Una vez acostados, hay que sonreír pensando en todo lo positivo que ha tenido lugar a lo largo del día. Luego, reconocer lo que ha provocado desánimo, pena o tristeza y déjalo marchar. Finalmente, hay que agradecer a quienes han hecho que el día sea mejor.

Tras esos pensamientos, hay que concentrarse en la respiración mientras llega el sueño.

TÉCNICA DEL 4-7-8

Entre los métodos de relajación más sencillos para dormir está el que se centra únicamente en el control de la respiración diafragmática. Su objetivo es llevar más oxígeno al organismo. Para ello tenemos que seguir el siguiente proceso: inspirar durante cuatro segundos llevando el aire al abdomen, aguantar sin respirar durante siete segundos y expirar de forma sonora por la boca durante ocho segundos.

Uno de los métodos de relajación más fáciles para dormir es el del control de la respiración

 

Esta técnica de relajación para dormir profundamente se puede incorporar fácilmente a la rutina diaria. Practicarla media hora antes de ir a la cama en varias ocasiones resultará efectiva.

EJERCICIOS PARA HACER SENTADO

Existen dos ejercicios de relajación muy sencillos para hacerlos sentado en la cama.

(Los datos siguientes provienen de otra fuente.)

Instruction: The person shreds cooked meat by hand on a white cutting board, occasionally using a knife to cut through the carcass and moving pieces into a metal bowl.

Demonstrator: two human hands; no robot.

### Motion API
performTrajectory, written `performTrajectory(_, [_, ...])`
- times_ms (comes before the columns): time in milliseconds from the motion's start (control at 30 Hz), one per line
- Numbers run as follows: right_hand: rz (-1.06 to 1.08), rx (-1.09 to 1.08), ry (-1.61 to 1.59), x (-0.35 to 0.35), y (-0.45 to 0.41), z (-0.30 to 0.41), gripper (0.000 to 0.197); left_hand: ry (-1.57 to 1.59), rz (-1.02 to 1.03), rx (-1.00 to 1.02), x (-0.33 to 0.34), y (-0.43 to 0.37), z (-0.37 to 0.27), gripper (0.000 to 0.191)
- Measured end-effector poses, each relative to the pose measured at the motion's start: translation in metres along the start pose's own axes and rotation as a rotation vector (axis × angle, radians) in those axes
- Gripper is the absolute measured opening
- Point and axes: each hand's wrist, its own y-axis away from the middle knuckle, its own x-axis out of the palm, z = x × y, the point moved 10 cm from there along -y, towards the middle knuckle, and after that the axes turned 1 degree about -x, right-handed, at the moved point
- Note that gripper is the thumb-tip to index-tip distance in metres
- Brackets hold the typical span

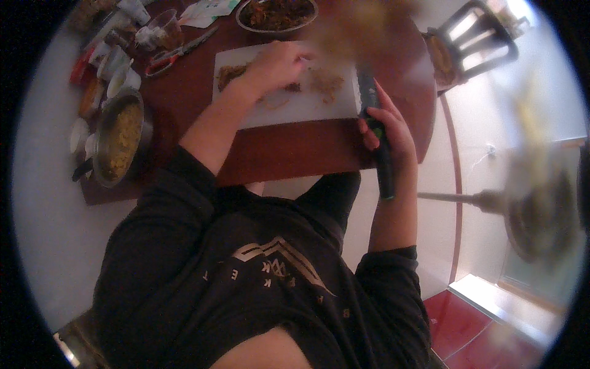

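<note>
My left hand (281,64) reaches over a white cutting board (295,113), its fingers bent together. Whether something small is pinched in them is hard to make out. Brown shredded food (230,74) lies on the board to the left of that hand and partly beneath it. To its right is a looser heap of chopped brown food (327,83). At the board's right edge, my right hand (392,124) grips a dark long-handled tool (368,90), seemingly a kitchen knife. Its far end rests by whitish bits, and the black handle points back towards me.
A metal bowl (277,30) of dark shredded food stands behind the board. Red-handled scissors (161,64), a clear plastic cup (168,27) and a metal pan (146,129) of yellow food occupy the left side. A chair (484,41) stands beyond the table's right edge.
</note>
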Motion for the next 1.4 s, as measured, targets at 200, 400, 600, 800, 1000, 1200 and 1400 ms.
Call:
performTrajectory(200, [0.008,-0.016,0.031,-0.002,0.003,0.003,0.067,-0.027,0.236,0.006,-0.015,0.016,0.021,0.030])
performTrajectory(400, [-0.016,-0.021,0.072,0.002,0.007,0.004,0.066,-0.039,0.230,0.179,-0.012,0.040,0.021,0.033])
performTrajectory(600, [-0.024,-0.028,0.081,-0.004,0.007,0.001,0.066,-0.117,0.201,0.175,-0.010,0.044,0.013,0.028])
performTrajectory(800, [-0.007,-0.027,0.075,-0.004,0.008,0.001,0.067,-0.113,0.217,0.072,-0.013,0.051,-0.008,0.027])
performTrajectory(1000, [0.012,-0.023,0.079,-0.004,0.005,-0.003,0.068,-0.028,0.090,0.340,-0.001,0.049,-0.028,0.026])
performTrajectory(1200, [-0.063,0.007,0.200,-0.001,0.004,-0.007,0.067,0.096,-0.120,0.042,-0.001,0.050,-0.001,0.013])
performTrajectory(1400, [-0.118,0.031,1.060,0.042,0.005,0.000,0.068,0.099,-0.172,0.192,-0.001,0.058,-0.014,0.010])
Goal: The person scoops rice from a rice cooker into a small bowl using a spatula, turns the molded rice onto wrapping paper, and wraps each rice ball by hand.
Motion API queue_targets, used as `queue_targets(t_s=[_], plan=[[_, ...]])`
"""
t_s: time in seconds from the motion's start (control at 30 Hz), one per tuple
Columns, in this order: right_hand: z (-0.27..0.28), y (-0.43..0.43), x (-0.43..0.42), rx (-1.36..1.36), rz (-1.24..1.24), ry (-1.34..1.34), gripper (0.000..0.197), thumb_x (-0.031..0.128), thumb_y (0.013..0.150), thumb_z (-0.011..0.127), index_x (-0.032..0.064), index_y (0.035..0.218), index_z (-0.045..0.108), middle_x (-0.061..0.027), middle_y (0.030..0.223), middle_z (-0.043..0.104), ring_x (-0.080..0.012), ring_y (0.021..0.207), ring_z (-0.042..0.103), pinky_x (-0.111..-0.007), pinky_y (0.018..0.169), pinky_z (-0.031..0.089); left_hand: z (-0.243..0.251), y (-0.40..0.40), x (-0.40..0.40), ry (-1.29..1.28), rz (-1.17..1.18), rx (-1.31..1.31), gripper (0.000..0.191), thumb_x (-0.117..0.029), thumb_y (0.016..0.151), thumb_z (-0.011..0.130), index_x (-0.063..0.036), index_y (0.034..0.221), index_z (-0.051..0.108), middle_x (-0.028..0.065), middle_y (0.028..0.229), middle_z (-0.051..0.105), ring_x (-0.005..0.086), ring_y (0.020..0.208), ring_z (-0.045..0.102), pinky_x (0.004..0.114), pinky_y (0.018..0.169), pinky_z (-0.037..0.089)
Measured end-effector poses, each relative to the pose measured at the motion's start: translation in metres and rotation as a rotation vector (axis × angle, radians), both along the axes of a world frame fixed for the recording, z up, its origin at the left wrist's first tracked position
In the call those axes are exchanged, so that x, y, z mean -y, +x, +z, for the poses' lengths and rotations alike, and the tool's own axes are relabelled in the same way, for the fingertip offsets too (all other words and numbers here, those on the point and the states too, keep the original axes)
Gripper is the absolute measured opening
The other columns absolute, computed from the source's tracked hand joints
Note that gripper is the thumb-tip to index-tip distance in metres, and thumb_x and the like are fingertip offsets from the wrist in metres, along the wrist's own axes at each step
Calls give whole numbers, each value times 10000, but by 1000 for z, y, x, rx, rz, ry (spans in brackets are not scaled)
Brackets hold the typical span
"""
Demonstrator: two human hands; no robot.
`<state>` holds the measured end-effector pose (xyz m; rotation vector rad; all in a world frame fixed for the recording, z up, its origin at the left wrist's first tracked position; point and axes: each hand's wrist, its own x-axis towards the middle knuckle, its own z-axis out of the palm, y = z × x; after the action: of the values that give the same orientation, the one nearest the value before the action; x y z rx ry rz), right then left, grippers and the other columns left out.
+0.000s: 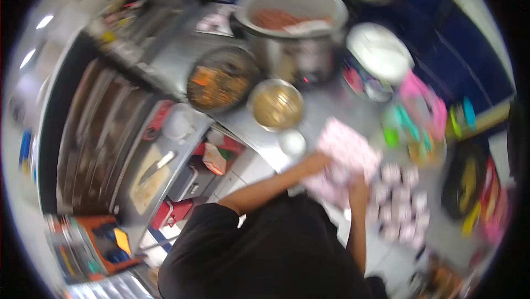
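Note:
My left hand point(321, 162) is at the left edge of a sheet of pink patterned paper point(350, 143) at the counter's near edge. My right hand point(359, 183) is at the right side of the same paper. Between both hands lies a small wrapped or rounded item point(337, 174), too blurred to name. Blur hides the fingers, so their grip cannot be told. Right of my right hand, several similar pale pink wrapped packets point(401, 212) sit in close rows. A small white round bowl or cup point(292, 143) stands left of the paper.
Behind are a metal bowl of yellowish food point(276, 105), a dark pan of orange-brown food point(221, 85) and a large pot point(265, 46) of reddish food. Bags and containers point(422, 96) stand at the right. Left, a knife point(156, 168) rests on a cutting board point(145, 191).

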<state>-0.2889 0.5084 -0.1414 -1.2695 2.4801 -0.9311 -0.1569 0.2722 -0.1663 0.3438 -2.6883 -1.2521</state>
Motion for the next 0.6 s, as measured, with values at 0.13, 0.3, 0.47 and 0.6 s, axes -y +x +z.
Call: queue_targets(t_s=[0.13, 0.3, 0.47, 0.6], plan=[[-33, -17, 10, -364, 53, 59, 477, 80, 846, 686, -3, 1311, 619, -227, 1400, 587, -445, 1350, 493, -540, 1194, 348, 52, -22, 5, -188, 69, 323, 534, -115, 813, 756, -65, 1326, 615, 212, 1453, 545, 437, 1270, 561, 554, 1134, 421], [36, 23, 18, -359, -5, 203, 314, 83, 811, 668, 27, 1120, 665, -140, 1067, 606, -323, 1059, 586, -464, 899, 491, 58, 14, -9, -494, 87, -102, 212, -152, 793, 790, -89, 990, 743, 37, 993, 710, 282, 1015, 653, 437, 876, 486], [3, 58, -3, -408, -122, 134, 364, 71, 857, 617, -24, 1205, 667, -133, 1064, 625, -292, 1006, 626, -398, 842, 530, 34, 34, -36, -498, 53, -257, 237, -113, 825, 753, -44, 1050, 724, 119, 1150, 695, 324, 995, 656, 456, 888, 515], [1, 75, 4, -469, -205, 118, 437, 94, 857, 618, -61, 1265, 638, -140, 1125, 625, -281, 1033, 631, -388, 850, 538, 43, 48, -41, -435, 36, -168, 287, -105, 887, 720, -17, 1160, 740, 209, 1326, 655, 385, 1169, 636, 505, 1026, 498]])
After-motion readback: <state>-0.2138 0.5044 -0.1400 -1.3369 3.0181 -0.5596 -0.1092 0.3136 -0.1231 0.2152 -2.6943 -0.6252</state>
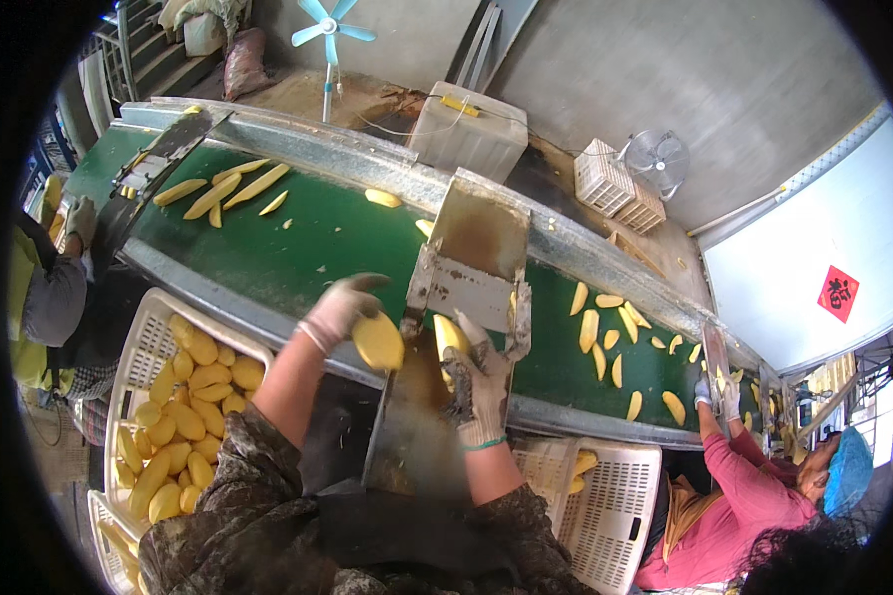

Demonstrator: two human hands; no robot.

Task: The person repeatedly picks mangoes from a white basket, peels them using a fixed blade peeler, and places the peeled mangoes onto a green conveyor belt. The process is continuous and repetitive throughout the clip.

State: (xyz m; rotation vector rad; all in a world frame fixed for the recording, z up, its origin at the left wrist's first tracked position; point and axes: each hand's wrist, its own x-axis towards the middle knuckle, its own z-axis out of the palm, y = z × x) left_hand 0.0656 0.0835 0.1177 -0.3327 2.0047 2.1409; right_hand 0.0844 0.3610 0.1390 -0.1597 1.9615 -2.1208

Con las manos sobre los muslos, apretar ligeramente cuando se inspire y relajar cuando se expire. Esperar a que llegue la siguiente inspiración y repetir el ejercicio. Se debe seguir haciendo así durante varios minutos.

Otra opción es colocar las manos sobre un almohadón depositado en los muslos. Colocar el pulgar de la mano derecha en la palma de la mano izquierda, apretar en la inspiración y relajar en la espiración.